Write the records out again, unchanged.

(Items listed in a dataset)
========================================================================

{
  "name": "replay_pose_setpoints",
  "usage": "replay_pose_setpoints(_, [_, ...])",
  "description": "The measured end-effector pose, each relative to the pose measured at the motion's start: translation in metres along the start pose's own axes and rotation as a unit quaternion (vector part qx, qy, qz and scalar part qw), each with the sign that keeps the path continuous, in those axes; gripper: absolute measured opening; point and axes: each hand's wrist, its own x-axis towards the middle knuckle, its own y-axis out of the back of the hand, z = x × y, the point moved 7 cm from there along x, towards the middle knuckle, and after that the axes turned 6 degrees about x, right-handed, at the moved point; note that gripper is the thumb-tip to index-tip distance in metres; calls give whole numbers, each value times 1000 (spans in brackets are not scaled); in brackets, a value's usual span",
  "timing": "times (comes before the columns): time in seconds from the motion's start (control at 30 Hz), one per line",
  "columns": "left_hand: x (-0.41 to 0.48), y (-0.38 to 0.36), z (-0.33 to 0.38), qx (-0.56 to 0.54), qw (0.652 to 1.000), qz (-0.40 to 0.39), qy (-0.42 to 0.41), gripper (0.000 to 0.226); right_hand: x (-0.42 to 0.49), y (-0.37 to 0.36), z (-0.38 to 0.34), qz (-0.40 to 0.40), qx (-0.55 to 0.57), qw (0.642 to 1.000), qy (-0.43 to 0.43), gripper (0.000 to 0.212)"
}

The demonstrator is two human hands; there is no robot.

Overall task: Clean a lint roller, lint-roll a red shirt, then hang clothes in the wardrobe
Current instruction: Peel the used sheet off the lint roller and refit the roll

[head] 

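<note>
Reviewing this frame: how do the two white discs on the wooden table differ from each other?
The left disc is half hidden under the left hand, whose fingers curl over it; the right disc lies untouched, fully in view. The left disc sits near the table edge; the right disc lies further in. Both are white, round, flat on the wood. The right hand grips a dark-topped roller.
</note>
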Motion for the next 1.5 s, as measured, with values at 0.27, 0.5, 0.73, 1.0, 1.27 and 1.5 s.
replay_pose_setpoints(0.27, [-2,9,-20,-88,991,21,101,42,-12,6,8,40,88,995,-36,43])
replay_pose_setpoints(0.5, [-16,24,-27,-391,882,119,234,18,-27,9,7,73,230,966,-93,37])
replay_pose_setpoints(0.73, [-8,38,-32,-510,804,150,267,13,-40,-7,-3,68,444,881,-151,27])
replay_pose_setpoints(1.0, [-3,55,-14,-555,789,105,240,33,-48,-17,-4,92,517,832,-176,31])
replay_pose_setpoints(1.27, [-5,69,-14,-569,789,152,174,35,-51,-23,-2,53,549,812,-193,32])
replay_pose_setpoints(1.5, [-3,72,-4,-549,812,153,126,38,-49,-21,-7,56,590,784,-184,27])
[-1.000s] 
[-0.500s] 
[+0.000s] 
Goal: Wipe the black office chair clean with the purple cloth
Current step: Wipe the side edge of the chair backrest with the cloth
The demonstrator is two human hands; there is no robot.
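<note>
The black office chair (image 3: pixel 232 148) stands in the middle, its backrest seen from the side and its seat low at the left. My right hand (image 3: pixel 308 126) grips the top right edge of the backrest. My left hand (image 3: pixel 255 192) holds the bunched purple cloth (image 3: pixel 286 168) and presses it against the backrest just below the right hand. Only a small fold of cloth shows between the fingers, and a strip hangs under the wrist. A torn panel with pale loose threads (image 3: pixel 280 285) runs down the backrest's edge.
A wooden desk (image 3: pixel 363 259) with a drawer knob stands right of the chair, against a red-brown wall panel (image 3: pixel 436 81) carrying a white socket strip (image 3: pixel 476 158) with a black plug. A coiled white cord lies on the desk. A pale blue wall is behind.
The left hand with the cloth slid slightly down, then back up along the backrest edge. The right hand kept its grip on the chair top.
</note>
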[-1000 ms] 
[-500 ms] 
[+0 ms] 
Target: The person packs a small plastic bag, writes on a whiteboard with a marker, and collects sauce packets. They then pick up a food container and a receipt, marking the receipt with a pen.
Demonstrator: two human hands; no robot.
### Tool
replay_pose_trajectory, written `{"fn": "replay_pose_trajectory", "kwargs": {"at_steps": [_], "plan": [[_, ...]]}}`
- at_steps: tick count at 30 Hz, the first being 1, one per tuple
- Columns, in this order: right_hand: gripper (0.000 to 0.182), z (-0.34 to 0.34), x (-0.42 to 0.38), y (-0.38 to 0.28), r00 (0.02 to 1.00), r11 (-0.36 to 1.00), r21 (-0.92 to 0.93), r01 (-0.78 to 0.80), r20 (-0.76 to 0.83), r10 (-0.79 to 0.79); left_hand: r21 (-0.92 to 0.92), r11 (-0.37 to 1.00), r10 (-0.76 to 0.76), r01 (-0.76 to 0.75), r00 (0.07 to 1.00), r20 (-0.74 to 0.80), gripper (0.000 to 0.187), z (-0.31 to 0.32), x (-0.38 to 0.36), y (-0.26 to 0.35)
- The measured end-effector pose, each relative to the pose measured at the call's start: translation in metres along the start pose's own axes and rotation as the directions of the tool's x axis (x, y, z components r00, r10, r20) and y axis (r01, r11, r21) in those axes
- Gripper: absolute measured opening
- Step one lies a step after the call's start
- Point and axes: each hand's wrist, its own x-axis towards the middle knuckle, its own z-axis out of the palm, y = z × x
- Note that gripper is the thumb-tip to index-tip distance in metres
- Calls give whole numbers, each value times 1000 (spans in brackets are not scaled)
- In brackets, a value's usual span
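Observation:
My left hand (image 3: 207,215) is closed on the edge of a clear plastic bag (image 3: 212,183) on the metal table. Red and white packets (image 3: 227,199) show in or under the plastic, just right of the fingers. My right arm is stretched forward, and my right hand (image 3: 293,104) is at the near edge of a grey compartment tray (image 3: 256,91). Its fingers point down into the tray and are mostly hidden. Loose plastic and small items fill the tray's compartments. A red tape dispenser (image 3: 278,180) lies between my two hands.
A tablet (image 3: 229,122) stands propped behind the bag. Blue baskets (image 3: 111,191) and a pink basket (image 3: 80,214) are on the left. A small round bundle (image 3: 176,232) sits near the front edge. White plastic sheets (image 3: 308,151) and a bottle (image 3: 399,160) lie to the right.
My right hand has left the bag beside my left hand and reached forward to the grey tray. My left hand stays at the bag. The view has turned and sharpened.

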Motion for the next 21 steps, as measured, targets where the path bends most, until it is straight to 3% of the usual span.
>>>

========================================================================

**Exercise solution:**
{
  "name": "replay_pose_setpoints",
  "usage": "replay_pose_setpoints(_, [_, ...])",
  "description": "The measured end-effector pose, each relative to the pose measured at the motion's start: translation in metres along the start pose's own axes and rotation as a unit quaternion (vector part qx, qy, qz and scalar part qw), each with the sign that keeps the path continuous, in those axes; gripper: absolute measured opening; point and axes: each hand's wrist, its own x-axis towards the middle knuckle, its own y-axis out of the back of the hand, z = x × y, the point moved 7 cm from there along x, towards the middle knuckle, and after that the axes turned 6 degrees about x, right-handed, at the moved point; note that gripper is the thumb-tip to index-tip distance in metres; calls give whole numbers, each value times 1000 (spans in brackets are not scaled); in brackets, a value's usual span",
  "timing": "times (comes before the columns): time in seconds from the motion's start (control at 30 Hz), one per line",
  "columns": "left_hand: x (-0.41 to 0.48), y (-0.38 to 0.36), z (-0.33 to 0.38), qx (-0.56 to 0.54), qw (0.652 to 1.000), qz (-0.40 to 0.39), qy (-0.42 to 0.41), gripper (0.000 to 0.226); right_hand: x (-0.42 to 0.49), y (-0.37 to 0.36), z (-0.38 to 0.34), qz (-0.40 to 0.40), qx (-0.55 to 0.57), qw (0.642 to 1.000), qy (-0.43 to 0.43), gripper (0.000 to 0.212)"
}

The demonstrator is two human hands; there is no robot.

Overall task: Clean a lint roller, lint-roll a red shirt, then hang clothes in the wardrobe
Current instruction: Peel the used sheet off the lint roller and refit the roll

[head] 

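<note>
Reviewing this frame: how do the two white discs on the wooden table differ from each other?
The left disc is half hidden under the left hand, whose fingers curl over it; the right disc lies untouched, fully in view. The left disc sits near the table edge; the right disc lies further in. Both are white, round, flat on the wood. The right hand grips a dark-topped roller.
</note>
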Motion for the next 1.5 s, as measured, with values at 0.27, 0.5, 0.73, 1.0, 1.27 and 1.5 s.
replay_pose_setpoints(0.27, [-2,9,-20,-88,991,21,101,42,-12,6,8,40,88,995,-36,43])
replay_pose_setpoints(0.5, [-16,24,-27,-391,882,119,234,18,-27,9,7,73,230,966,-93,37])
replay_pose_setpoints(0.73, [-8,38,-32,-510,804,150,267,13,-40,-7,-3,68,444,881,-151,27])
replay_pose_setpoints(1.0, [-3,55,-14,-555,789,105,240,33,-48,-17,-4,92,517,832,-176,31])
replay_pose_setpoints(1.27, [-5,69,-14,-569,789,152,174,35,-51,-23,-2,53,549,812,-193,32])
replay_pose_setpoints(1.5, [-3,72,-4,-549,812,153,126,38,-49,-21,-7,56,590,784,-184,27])
[-1.000s] 
[-0.500s] 
[+0.000s] 
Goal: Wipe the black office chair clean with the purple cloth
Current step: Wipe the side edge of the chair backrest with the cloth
The demonstrator is two human hands; there is no robot.
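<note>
The black office chair (image 3: pixel 232 148) stands in the middle, its backrest seen from the side and its seat low at the left. My right hand (image 3: pixel 308 126) grips the top right edge of the backrest. My left hand (image 3: pixel 255 192) holds the bunched purple cloth (image 3: pixel 286 168) and presses it against the backrest just below the right hand. Only a small fold of cloth shows between the fingers, and a strip hangs under the wrist. A torn panel with pale loose threads (image 3: pixel 280 285) runs down the backrest's edge.
A wooden desk (image 3: pixel 363 259) with a drawer knob stands right of the chair, against a red-brown wall panel (image 3: pixel 436 81) carrying a white socket strip (image 3: pixel 476 158) with a black plug. A coiled white cord lies on the desk. A pale blue wall is behind.
The left hand with the cloth slid slightly down, then back up along the backrest edge. The right hand kept its grip on the chair top.
</note>
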[-1000 ms] 
[-500 ms] 
[+0 ms] 
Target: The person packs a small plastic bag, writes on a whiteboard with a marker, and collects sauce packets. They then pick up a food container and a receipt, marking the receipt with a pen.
Demonstrator: two human hands; no robot.
### Tool
replay_pose_trajectory, written `{"fn": "replay_pose_trajectory", "kwargs": {"at_steps": [_], "plan": [[_, ...]]}}`
- at_steps: tick count at 30 Hz, the first being 1, one per tuple
- Columns, in this order: right_hand: gripper (0.000 to 0.182), z (-0.34 to 0.34), x (-0.42 to 0.38), y (-0.38 to 0.28), r00 (0.02 to 1.00), r11 (-0.36 to 1.00), r21 (-0.92 to 0.93), r01 (-0.78 to 0.80), r20 (-0.76 to 0.83), r10 (-0.79 to 0.79); left_hand: r21 (-0.92 to 0.92), r11 (-0.37 to 1.00), r10 (-0.76 to 0.76), r01 (-0.76 to 0.75), r00 (0.07 to 1.00), r20 (-0.74 to 0.80), gripper (0.000 to 0.187), z (-0.31 to 0.32), x (-0.38 to 0.36), y (-0.26 to 0.35)
- The measured end-effector pose, each relative to the pose measured at the call's start: translation in metres along the start pose's own axes and rotation as the directions of the tool's x axis (x, y, z components r00, r10, r20) and y axis (r01, r11, r21) in those axes
- Gripper: absolute measured opening
- Step one lies a step after the call's start
- Point and axes: each hand's wrist, its own x-axis towards the middle knuckle, its own z-axis out of the palm, y = z × x
- Note that gripper is the thumb-tip to index-tip distance in metres
- Calls give whole numbers, each value times 1000 (spans in brackets are not scaled)
- In brackets, a value's usual span
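Observation:
My left hand (image 3: 207,215) is closed on the edge of a clear plastic bag (image 3: 212,183) on the metal table. Red and white packets (image 3: 227,199) show in or under the plastic, just right of the fingers. My right arm is stretched forward, and my right hand (image 3: 293,104) is at the near edge of a grey compartment tray (image 3: 256,91). Its fingers point down into the tray and are mostly hidden. Loose plastic and small items fill the tray's compartments. A red tape dispenser (image 3: 278,180) lies between my two hands.
A tablet (image 3: 229,122) stands propped behind the bag. Blue baskets (image 3: 111,191) and a pink basket (image 3: 80,214) are on the left. A small round bundle (image 3: 176,232) sits near the front edge. White plastic sheets (image 3: 308,151) and a bottle (image 3: 399,160) lie to the right.
My right hand has left the bag beside my left hand and reached forward to the grey tray. My left hand stays at the bag. The view has turned and sharpened.
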
Motion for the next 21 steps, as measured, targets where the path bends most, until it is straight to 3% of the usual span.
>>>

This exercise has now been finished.